Zach Cohen, a Springs resident who became a dedicated, unelected participant in East Hampton Town government, died on Oct. 7 at the Kanas Center for Hospice Care in Quiogue. He was 72 and had been ill with glioblastoma for over two years.
Lewis Zachary Cohen was born in Miami Beach on June 28, 1949, to Wolfie Cohen and the former Miriam Goldhaber. As a child he was expected to work in the family's restaurant business, but he wanted to be a mathematician and live in New England. As soon as he graduated from Miami Beach High, he headed north.
He met his future wife, Pamela Bicket, while they were undergraduates at Sarah Lawrence College in Bronxville, N.Y., and they spent the next 50 years together.
The couple moved to Berkeley, Calif., in 1973, where Mr. Cohen attended a Ph.D. program in logic and the methodology of science but dropped out in his sixth year, unwilling to learn German to complete his studies. At that time, he, with Ms. Bicket as architect, started investing in and renovating real estate.
A lover of piano, he began serious study at the San Francisco Conservatory of Music. He also concentrated on photography and archival printmaking. Many of his photographs were exhibited up and down the West Coast in the late 1970s.
Both Francophiles, the couple moved to Paris in 1985, and there Mr. Cohen continued piano study with Inger Sodergren. He also completed a massive photographic documentation of the gentrification of the Bastille and the dismantling of the old Auvergnat neighborhood that housed his studio. While in Paris he began to write poetry, working with Lise Goett as his mentor.
In 1991, they moved from Paris to East Hampton, where Mr. Cohen continued to cultivate a variety of interests and talents. He studied piano with Edith Kraft, a Juilliard faculty member, and commuted to the University of Chicago, where he received a master's degree in business with concentrations in analytic finance and economics. All the while, his involvement in the East Hampton community increased.
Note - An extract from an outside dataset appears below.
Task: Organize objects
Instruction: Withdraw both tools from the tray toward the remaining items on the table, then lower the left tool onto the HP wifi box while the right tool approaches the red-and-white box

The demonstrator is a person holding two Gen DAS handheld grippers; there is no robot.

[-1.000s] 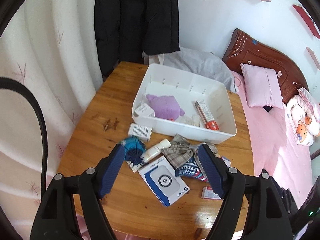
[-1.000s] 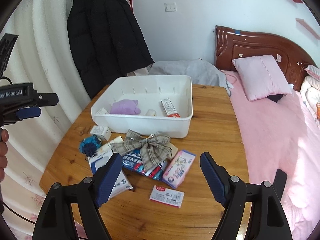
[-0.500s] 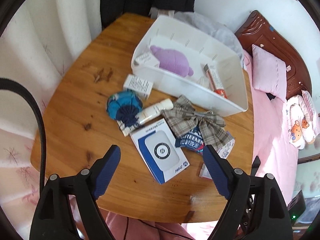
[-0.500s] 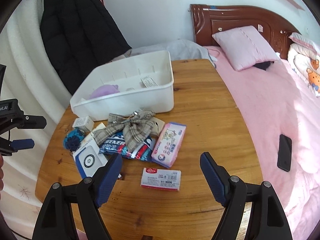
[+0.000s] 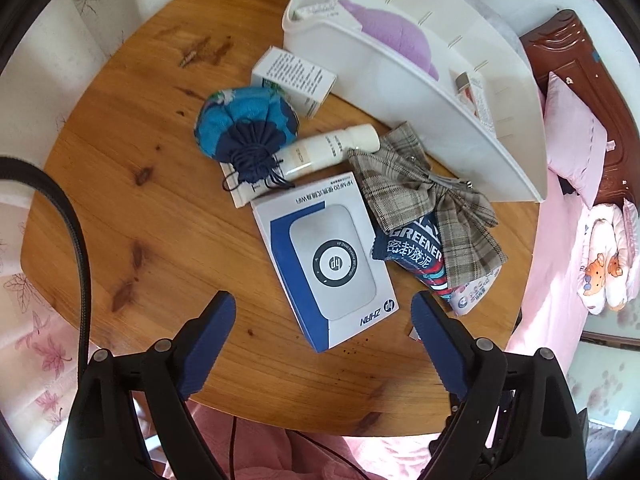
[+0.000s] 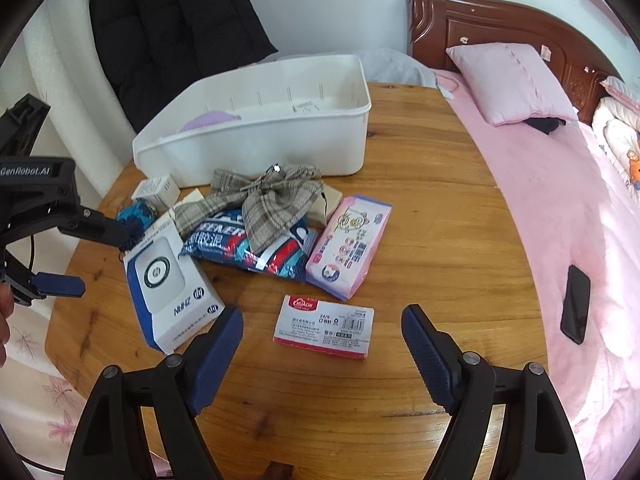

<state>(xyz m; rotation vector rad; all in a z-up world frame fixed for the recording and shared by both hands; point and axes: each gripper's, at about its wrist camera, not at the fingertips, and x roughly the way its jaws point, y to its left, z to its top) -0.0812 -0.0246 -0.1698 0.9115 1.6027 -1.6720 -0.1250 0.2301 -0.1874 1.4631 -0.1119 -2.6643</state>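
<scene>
- The bench (image 6: 440,264) fills our view beyond both pairs of fingers; bare wood lies ahead of our right-hand finger in the right wrist view, up to the edge by the pink bed (image 6: 560,208).
- The white bin (image 6: 256,148) stands far ahead of the fingers. Its near wall hides most of the purple plush (image 5: 396,36) and a boxed tube (image 5: 478,98).
- The white-and-blue box (image 5: 328,260) lies flat just ahead of our left gripper (image 5: 323,316), whose fingers are spread wide and hold nothing.
- The plaid bow (image 5: 436,196) drapes over a blue packet (image 5: 416,254), covering most of its print; the pink pack (image 6: 348,244) touches that heap.
- The blue pouch (image 5: 244,128) lies ahead and left of our left fingers, touching a cream tube (image 5: 332,150).
- The small red-and-white box (image 6: 324,326) lies alone between our right gripper's (image 6: 322,330) parted, empty fingers.
- A small white carton (image 5: 294,76) lies just beside the bin's near wall; its print is too small to read.
</scene>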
He was appointed to the East Hampton Town Nature Preserve Committee in 2002 and was its chairman from 2011 to 2020.
In 2007 he discovered financial misappropriations from the town's community preservation fund. Mr. Cohen worked relentlessly through years of audits and budgets to unravel the financial mess. Assemblyman Fred W. Thiele Jr. wrote, "He was the lone voice of honesty and integrity when we worked on East Hampton Town's budget problems back in the day. He was the one true source of information that I could rely on and he didn't get the credit he deserved for bringing it all to light."
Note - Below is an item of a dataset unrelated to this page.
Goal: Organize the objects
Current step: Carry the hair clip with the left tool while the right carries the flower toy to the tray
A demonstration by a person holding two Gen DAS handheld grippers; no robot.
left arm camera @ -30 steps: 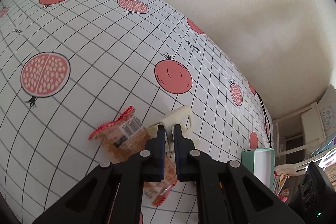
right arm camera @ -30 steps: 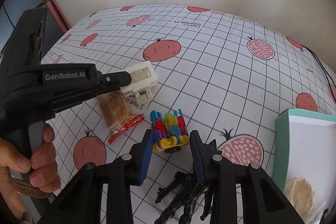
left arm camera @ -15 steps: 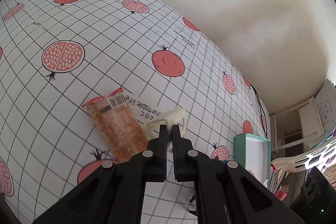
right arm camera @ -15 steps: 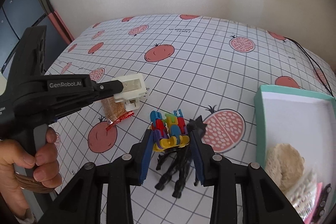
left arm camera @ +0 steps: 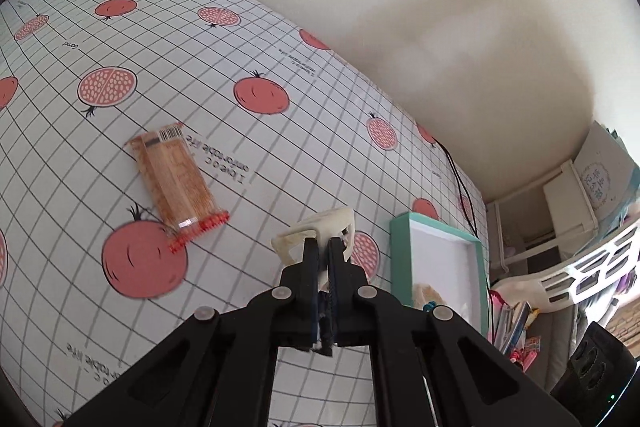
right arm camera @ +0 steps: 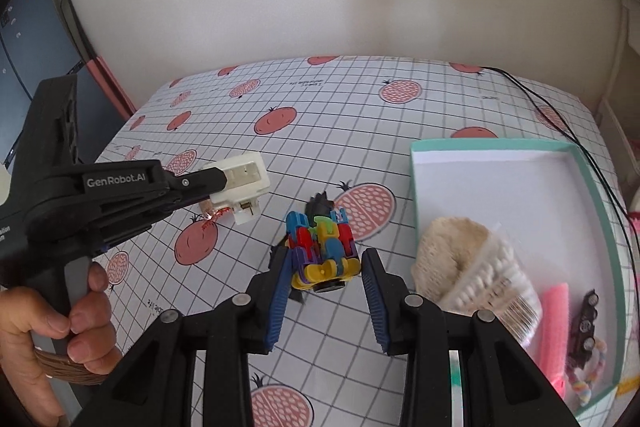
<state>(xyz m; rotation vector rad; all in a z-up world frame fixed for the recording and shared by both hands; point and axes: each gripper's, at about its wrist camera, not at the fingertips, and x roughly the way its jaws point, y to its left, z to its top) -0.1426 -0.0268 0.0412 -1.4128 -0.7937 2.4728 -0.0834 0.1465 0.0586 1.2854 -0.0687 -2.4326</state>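
Carrying step: left gripper (right arm camera: 224, 187) clamped on white plastic part (right arm camera: 244, 183) at centre left, right gripper (right arm camera: 324, 279) closed around colourful block toy (right arm camera: 322, 247) at centre; next, release into teal box (right arm camera: 592, 187) at right

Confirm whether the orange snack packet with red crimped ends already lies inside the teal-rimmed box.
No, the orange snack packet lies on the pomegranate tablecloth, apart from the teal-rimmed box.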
In 2011, as a neophyte politician, Mr. Cohen ran against Bill Wilkinson for East Hampton Town supervisor; he lost by 19 votes. He later lost a primary for a town board seat, but remained active in politics as a member of the East Hampton Democratic Committee.
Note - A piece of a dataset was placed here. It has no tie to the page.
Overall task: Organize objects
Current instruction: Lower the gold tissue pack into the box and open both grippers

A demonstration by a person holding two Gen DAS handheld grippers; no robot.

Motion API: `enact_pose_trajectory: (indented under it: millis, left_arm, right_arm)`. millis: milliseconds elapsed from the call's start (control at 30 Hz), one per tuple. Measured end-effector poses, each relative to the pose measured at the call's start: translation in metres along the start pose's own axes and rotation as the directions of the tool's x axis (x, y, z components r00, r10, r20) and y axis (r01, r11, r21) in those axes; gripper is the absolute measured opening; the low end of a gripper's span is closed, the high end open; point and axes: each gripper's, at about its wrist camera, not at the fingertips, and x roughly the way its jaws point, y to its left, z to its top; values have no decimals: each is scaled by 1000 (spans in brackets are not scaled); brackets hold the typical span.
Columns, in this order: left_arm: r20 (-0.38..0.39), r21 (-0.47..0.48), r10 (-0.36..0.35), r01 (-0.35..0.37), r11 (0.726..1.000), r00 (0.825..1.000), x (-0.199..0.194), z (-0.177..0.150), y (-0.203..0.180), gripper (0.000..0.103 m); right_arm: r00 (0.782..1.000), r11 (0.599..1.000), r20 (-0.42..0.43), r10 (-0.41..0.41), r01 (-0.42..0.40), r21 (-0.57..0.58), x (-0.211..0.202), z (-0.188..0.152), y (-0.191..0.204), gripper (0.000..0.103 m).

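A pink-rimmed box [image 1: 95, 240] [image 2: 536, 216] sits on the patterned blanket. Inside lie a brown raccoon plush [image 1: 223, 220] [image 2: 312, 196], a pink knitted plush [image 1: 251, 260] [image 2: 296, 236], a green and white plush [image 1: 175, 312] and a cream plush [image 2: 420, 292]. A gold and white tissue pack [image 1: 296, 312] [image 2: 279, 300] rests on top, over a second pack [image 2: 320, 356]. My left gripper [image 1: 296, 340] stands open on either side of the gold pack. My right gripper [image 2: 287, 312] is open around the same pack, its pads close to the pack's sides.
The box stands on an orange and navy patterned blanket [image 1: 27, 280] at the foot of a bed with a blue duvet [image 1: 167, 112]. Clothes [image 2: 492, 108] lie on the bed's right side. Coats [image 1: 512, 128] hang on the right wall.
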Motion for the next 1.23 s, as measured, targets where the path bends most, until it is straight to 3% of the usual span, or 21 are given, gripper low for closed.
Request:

His work in photography continued, and in 2014, with Robert Storr curating, Mr. Cohen received the best new artist award in the Members Show at Guild Hall. At the time of his death, he was working on photographic projects on the gentrification of Fabric Row in Philadelphia and a series called "In Transit."
Mr. Cohen had a passion for the arts and for public service. In addition to the nature preserve committee, he served as vice chairman of the Springs Citizens Advisory Committee from 2014 to 2020. On occasion he provided technical advice to the town's airport management advisory committee and to the budget and finance advisory committee. Over the years Mr. Cohen was an active member of numerous other committees that addressed the needs of East Hampton's citizens. He was most pleased to have been a founding board member of several not-for-profit organizations, most notably East End for Opportunity and the Arts Center at Duck Creek.
Ms. Bicket said, "to his friends Zach was a poet, a bike racer, a pianist, a baker, a cat lover, and an artist. In public he was seen as someone who could be trusted to solve problems. He found all people vastly interesting and took pride in working well with others. Tenacious and sometimes stubborn, he always fought for those who he believed were overlooked or underserved."
In addition to his wife, he is survived by a sister, Robin Sherwood of Bronxville. A private burial took place at Cedar Lawn Cemetery in East Hampton on Oct. 10.
A gathering to celebrate Mr. Cohen's life will take place on Sunday at Duck Creek Farm on Squaw Road in Springs from 3 to 5 p.m. All will be welcomed.
Memorial contributions have been suggested to the Kanas Center for Hospice Care, P.O. Box 1048, Westhampton Beach 11978.